We have senior-level conversations with our advertisers all the time and there is a common message that we are continually receiving from the CMOs and Agency Heads that we partner with. The message is that they love Fashion as a brand, but that they are looking to us to offer them products and solutions that they can partner with us on. They are looking to test and learn, they are looking for consumer engagement — and they are very interested in what we are doing for our audiences from an editorial perspective and what our audiences are looking for. 

They are looking for true editorial integrations and partnerships and they are very interested in the fact that we are investing in our brand. The traditional sales conversation is now one about collaboration and partnership. Together we are creating new opportunities that are leading to larger investments beyond the typical page rate. We are creating content assets that can be shared across an advertiser’s content eco-system as well as our own. There is money for innovation and good ideas that are on brand and on strategy for both partners. 

We are also using our category expertise to produce some exclusive branded content initiatives — for example, we were recently announced as the content agency for the soon-to-be relaunched Toronto Fashion Week taking place in September and featuring Jean-Paul Gaultier as international guest host.

 

Please expand a little on the following… 

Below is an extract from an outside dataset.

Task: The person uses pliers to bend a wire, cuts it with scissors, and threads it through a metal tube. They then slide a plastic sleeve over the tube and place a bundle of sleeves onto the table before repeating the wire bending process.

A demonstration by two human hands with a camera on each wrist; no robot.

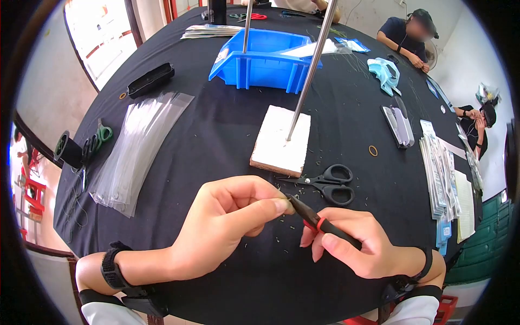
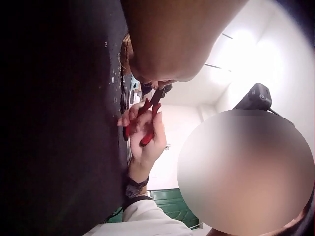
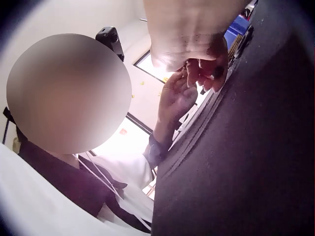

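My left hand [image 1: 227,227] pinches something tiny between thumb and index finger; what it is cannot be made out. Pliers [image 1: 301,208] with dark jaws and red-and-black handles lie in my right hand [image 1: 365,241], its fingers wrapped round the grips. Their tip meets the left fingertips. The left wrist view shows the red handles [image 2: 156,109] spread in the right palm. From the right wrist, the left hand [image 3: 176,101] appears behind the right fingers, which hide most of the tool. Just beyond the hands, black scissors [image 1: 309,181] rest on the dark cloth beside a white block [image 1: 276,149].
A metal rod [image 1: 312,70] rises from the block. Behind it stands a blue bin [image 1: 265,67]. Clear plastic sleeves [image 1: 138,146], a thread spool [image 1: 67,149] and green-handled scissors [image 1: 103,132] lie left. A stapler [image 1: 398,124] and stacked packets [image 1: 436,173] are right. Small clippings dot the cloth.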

• Retail events: We look upon our editorial teams as influencers, tastemakers and subject matter experts — and through our traditional editorial we regularly publish trend reports for our readers. We are creating new revenue streams by working with retail partners to create new revenue-generating products to take to market. Examples are retail events with editorial appearances and presentations for store openings or product launches, or a series of events for retail sales teams as training sessions on consumer trends or selling to Millennials or Generation Z.

• Influencer programs: We recognise that our editors are influencers and with the scale of our or social media audiences on Fashion we have the ability to produce revenue-generating programs based in social media and video that can drive results for brands and amplify their traditional advertising spends. Examples of this are the many Facebook Live programs and Instagram take-overs that we have been creating for brands from luxury retailers like Saks, Sephora, Swarovski and Pandora to consumer packaged goods and beauty brands such as Essie, Gillette and Garnier.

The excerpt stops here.